What to do:
Every record below should be printed again exactly, with its pictures removed.

>>>

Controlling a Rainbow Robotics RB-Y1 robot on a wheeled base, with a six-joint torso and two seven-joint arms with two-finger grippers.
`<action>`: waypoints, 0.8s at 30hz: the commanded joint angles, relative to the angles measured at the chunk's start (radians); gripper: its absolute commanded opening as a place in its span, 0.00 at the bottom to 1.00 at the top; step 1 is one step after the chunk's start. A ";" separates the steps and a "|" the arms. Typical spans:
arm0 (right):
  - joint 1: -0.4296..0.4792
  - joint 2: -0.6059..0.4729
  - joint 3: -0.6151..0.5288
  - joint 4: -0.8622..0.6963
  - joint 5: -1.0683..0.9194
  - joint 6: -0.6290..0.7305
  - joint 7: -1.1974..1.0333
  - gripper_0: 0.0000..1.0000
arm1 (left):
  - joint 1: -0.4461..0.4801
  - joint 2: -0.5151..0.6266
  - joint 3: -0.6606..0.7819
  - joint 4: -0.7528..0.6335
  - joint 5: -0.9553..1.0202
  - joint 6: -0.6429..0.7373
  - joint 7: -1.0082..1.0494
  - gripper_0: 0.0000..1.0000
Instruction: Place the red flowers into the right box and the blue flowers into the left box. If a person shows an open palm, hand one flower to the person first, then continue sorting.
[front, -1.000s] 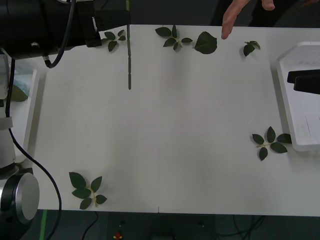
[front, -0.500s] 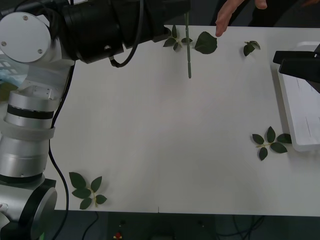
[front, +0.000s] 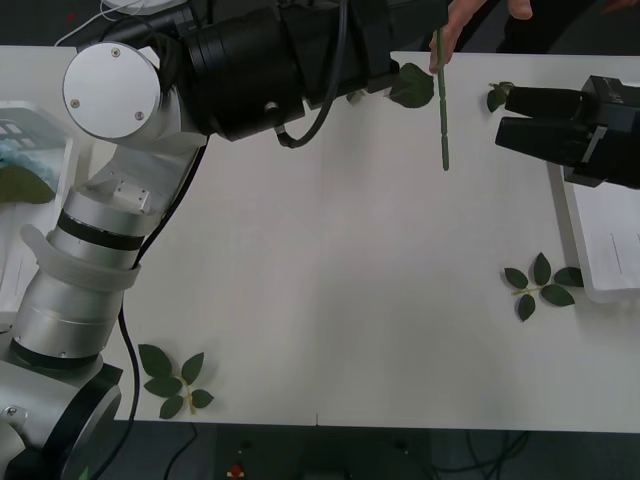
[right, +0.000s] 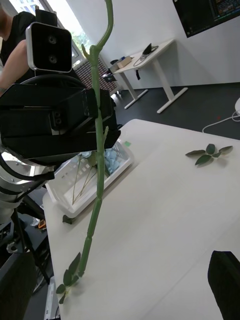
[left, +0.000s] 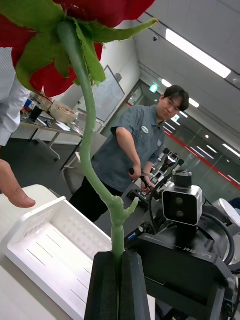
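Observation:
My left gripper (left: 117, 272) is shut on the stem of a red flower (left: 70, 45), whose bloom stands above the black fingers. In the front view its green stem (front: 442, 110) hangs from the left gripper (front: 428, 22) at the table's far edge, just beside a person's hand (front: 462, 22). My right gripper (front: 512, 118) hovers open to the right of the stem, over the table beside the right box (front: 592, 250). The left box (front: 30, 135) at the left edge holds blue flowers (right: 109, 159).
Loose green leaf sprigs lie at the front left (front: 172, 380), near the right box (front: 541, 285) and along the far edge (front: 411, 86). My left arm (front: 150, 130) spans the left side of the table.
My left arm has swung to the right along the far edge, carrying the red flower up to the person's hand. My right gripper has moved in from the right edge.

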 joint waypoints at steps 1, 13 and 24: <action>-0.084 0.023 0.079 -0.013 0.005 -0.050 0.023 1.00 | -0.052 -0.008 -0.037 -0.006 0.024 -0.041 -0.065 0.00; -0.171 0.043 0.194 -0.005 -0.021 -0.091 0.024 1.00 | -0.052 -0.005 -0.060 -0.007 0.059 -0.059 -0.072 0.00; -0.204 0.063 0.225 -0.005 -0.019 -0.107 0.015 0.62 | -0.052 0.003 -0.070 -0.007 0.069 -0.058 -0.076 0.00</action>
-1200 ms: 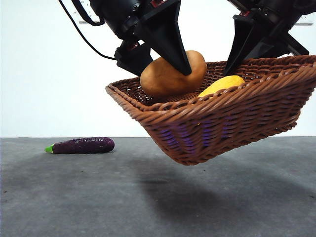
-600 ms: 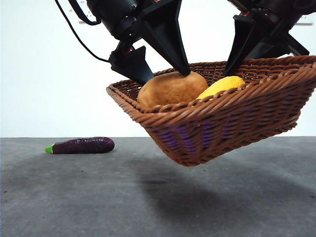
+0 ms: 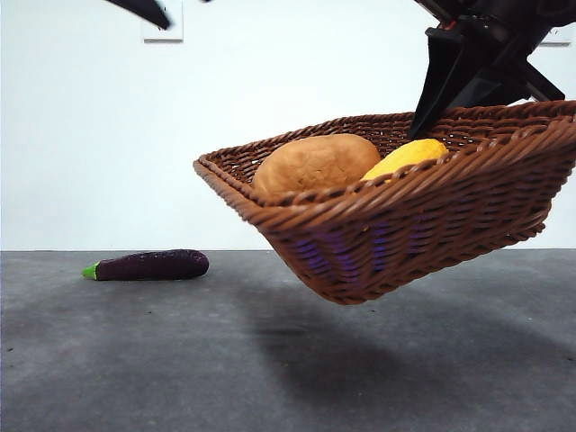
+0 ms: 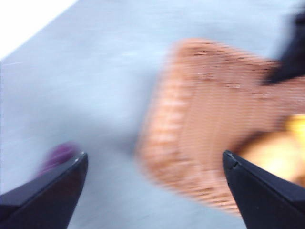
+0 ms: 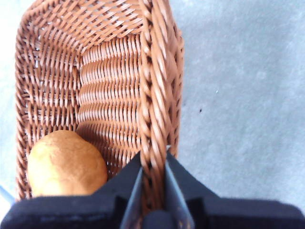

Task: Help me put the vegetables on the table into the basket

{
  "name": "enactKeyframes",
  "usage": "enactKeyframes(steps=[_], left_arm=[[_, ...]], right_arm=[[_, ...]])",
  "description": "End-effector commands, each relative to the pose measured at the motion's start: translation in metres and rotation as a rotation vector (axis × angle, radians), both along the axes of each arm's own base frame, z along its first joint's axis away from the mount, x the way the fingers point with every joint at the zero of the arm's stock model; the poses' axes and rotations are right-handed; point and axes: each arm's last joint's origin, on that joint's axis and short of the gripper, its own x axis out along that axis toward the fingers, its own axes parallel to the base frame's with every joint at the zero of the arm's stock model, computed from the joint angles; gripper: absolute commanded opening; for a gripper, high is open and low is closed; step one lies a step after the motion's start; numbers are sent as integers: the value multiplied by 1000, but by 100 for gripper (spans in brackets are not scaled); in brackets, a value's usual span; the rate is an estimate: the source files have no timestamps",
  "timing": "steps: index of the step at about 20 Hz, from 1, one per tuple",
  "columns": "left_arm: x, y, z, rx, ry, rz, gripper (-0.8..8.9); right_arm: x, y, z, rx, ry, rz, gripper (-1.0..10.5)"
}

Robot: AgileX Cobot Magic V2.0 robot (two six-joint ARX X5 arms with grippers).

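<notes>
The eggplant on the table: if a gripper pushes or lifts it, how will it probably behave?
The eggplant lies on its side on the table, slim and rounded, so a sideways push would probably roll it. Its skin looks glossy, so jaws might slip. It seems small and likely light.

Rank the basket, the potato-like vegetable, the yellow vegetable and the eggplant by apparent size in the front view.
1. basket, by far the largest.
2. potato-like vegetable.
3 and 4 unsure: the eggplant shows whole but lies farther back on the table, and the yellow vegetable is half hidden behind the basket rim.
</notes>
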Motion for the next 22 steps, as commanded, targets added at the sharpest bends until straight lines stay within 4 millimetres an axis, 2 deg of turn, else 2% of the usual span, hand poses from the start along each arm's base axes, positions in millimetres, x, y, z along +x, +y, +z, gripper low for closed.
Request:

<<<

Response box:
Controlling a Rainbow Robotics RB-Y1 robot on a wheeled base, with a six-joint torso and two seven-joint arms with two-finger grippers.
`<action>`: waypoints, 0.8s at 30hz: the commanded joint angles, relative to the angles measured at the chunk's start (radians); gripper: its absolute commanded opening as a place in its span, 0.00 at the bottom to 1.00 at the top; step 1 is one step after the chunk's start. A ";" separates the steps and a "|" the arms. Typical spans:
arm0 (right):
  - joint 1: -0.4296..0.4792
  - joint 2: -0.6059..0.4729
  - joint 3: -0.6151..0.5288
  - joint 4: -0.8622..0.6963
  - joint 5: -1.0683..0.9194
  - joint 6: -0.6290..0.7305
  - joint 7: -1.1974..1.0333
  - gripper_0: 0.0000..1.0000
arm1 (left):
  - joint 1: -0.4461..0.4801
  - joint 2: -0.5151..0.6266
  - joint 3: -0.6606..0.7819
  - joint 4: -0.7528..0.6335
  - joint 5: -0.9553..1.0202
  - joint 6: -0.6429..0.7373
  - joint 7: -1.0082..1.0494
  - gripper_0: 0.0000..1.0000
Instruction: Place the red flowers into the right box and the blue flowers into the left box. If a person shows an open palm, hand one flower to the person first, then continue sorting.
[front, -1.000s] 
[front, -0.500s] 
[front, +0.000s] 
[right, +0.000s] 
[left, +0.000s] 
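Observation:
My left gripper (left: 117, 272) is shut on the stem of a red flower (left: 70, 45), whose bloom stands above the black fingers. In the front view its green stem (front: 442, 110) hangs from the left gripper (front: 428, 22) at the table's far edge, just beside a person's hand (front: 462, 22). My right gripper (front: 512, 118) hovers open to the right of the stem, over the table beside the right box (front: 592, 250). The left box (front: 30, 135) at the left edge holds blue flowers (right: 109, 159).
Loose green leaf sprigs lie at the front left (front: 172, 380), near the right box (front: 541, 285) and along the far edge (front: 411, 86). My left arm (front: 150, 130) spans the left side of the table.
My left arm has swung to the right along the far edge, carrying the red flower up to the person's hand. My right gripper has moved in from the right edge.
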
 joint waypoints at steps 1, 13 and 24: <action>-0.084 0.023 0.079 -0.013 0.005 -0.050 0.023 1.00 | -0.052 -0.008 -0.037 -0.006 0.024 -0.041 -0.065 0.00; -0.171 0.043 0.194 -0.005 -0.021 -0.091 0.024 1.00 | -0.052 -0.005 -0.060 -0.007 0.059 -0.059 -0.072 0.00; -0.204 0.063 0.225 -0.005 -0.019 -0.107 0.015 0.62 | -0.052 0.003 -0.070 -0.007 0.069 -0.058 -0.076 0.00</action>
-1200 ms: 
-600 ms: 
+0 ms: 
+0 ms: 
+0 ms: 

Task: Help me put the vegetables on the table into the basket

{
  "name": "enactKeyframes",
  "usage": "enactKeyframes(steps=[_], left_arm=[[_, ...]], right_arm=[[_, ...]])",
  "description": "End-effector commands, each relative to the pose measured at the motion's start: translation in metres and rotation as a rotation vector (axis × angle, radians), both along the axes of each arm's own base frame, z along its first joint's axis away from the mount, x the way the fingers point with every joint at the zero of the arm's stock model; the poses' axes and rotations are right-handed; point and axes: each arm's last joint's origin, on that joint's axis and short of the gripper, its own x axis out along that axis toward the fingers, its own axes parallel to the base frame's with every joint at the zero of the arm's stock model, computed from the joint angles; gripper: absolute commanded opening; for a gripper, high is open and low is closed; step one lies a step after the motion's start; numbers are sent as integers: the value multiplied by 1000, but by 100 for gripper (spans in brackets are not scaled); in brackets, a value's usual span; the rate is an estimate: the source files have no timestamps",
  "timing": "steps: index of the step at about 20 Hz, from 1, one per tuple",
  "columns": "left_arm: x, y, z, rx, ry, rz, gripper (-0.8..8.9); right_arm: x, y, z, rx, ry, rz, gripper (-1.0..10.5)"
}

Robot: AgileX Cobot Magic V2.0 robot (two six-joint ARX X5 arms with grippers).

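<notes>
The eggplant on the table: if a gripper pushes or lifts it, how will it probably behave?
The eggplant lies on its side on the table, slim and rounded, so a sideways push would probably roll it. Its skin looks glossy, so jaws might slip. It seems small and likely light.

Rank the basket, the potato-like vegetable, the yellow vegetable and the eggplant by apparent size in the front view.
1. basket, by far the largest.
2. potato-like vegetable.
3 and 4 unsure: the eggplant shows whole but lies farther back on the table, and the yellow vegetable is half hidden behind the basket rim.
</notes>
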Motion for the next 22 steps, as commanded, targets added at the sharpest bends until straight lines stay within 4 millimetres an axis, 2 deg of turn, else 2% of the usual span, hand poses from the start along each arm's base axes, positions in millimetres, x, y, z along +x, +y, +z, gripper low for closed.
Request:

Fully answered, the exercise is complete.